WORK ITEM> Your answer must be an exact copy of all the entries.

TASK INPUT>

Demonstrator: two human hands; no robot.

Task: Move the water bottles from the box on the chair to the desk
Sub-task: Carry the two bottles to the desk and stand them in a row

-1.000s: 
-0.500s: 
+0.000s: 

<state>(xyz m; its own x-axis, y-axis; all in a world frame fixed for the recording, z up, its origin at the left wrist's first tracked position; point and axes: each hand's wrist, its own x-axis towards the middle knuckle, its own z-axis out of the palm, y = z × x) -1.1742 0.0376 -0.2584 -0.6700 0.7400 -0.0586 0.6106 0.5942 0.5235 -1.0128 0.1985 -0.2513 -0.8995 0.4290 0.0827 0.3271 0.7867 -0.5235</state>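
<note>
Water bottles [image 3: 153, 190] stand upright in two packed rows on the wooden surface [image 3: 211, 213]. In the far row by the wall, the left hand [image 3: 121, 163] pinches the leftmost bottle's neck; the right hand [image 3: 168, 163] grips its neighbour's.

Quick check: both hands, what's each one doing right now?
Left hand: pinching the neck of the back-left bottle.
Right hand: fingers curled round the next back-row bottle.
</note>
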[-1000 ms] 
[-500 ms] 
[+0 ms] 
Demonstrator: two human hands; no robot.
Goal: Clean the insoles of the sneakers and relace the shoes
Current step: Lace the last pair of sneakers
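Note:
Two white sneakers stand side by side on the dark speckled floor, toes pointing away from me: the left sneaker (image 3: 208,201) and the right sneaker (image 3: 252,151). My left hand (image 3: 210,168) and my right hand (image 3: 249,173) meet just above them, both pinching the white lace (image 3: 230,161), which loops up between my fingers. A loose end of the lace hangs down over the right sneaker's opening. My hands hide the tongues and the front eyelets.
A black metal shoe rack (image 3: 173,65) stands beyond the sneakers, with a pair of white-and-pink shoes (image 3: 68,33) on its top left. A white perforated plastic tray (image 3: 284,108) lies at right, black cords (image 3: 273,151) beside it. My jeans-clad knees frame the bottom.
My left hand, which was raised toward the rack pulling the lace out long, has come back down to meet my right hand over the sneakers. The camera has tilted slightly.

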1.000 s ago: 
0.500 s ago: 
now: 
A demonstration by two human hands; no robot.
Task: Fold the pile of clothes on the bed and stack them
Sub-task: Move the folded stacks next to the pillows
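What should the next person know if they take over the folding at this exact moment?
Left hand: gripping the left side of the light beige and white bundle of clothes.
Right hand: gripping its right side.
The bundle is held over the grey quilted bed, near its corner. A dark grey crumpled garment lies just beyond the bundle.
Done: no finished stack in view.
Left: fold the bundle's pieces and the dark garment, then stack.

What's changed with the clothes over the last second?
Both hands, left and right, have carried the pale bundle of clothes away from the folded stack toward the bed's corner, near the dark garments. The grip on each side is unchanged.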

RESPONSE>
Demonstrator: two human hands; no robot.

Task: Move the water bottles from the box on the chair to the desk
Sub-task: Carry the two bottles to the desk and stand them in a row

-1.000s: 
-0.500s: 
+0.000s: 

<state>(xyz m; its own x-axis, y-axis; all in a world frame fixed for the recording, z up, its origin at the left wrist's first tracked position; point and axes: each hand's wrist, its own x-axis towards the middle knuckle, its own z-axis out of the palm, y = z × x) -1.1742 0.0376 -0.2584 -0.6700 0.7400 -0.0586 0.6106 0.5942 0.5235 -1.0128 0.1985 -0.2513 -0.8995 0.4290 0.0827 0.3271 0.7867 -0.5235</state>
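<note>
Water bottles [image 3: 153, 190] stand upright in two packed rows on the wooden surface [image 3: 211, 213]. In the far row by the wall, the left hand [image 3: 121, 163] pinches the leftmost bottle's neck; the right hand [image 3: 168, 163] grips its neighbour's.

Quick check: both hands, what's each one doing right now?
Left hand: pinching the neck of the back-left bottle.
Right hand: fingers curled round the next back-row bottle.
</note>
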[-1000 ms] 
[-500 ms] 
[+0 ms] 
Demonstrator: two human hands; no robot.
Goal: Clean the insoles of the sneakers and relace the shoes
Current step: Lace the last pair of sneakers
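Note:
Two white sneakers stand side by side on the dark speckled floor, toes pointing away from me: the left sneaker (image 3: 208,201) and the right sneaker (image 3: 252,151). My left hand (image 3: 210,168) and my right hand (image 3: 249,173) meet just above them, both pinching the white lace (image 3: 230,161), which loops up between my fingers. A loose end of the lace hangs down over the right sneaker's opening. My hands hide the tongues and the front eyelets.
A black metal shoe rack (image 3: 173,65) stands beyond the sneakers, with a pair of white-and-pink shoes (image 3: 68,33) on its top left. A white perforated plastic tray (image 3: 284,108) lies at right, black cords (image 3: 273,151) beside it. My jeans-clad knees frame the bottom.
My left hand, which was raised toward the rack pulling the lace out long, has come back down to meet my right hand over the sneakers. The camera has tilted slightly.
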
1.000 s ago: 
0.500 s ago: 
now: 
A demonstration by two human hands; no robot.
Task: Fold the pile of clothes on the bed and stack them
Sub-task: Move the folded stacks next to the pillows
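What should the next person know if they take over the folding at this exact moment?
Left hand: gripping the left side of the light beige and white bundle of clothes.
Right hand: gripping its right side.
The bundle is held over the grey quilted bed, near its corner. A dark grey crumpled garment lies just beyond the bundle.
Done: no finished stack in view.
Left: fold the bundle's pieces and the dark garment, then stack.

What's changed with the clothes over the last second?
Both hands, left and right, have carried the pale bundle of clothes away from the folded stack toward the bed's corner, near the dark garments. The grip on each side is unchanged.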

Output for the exercise is complete.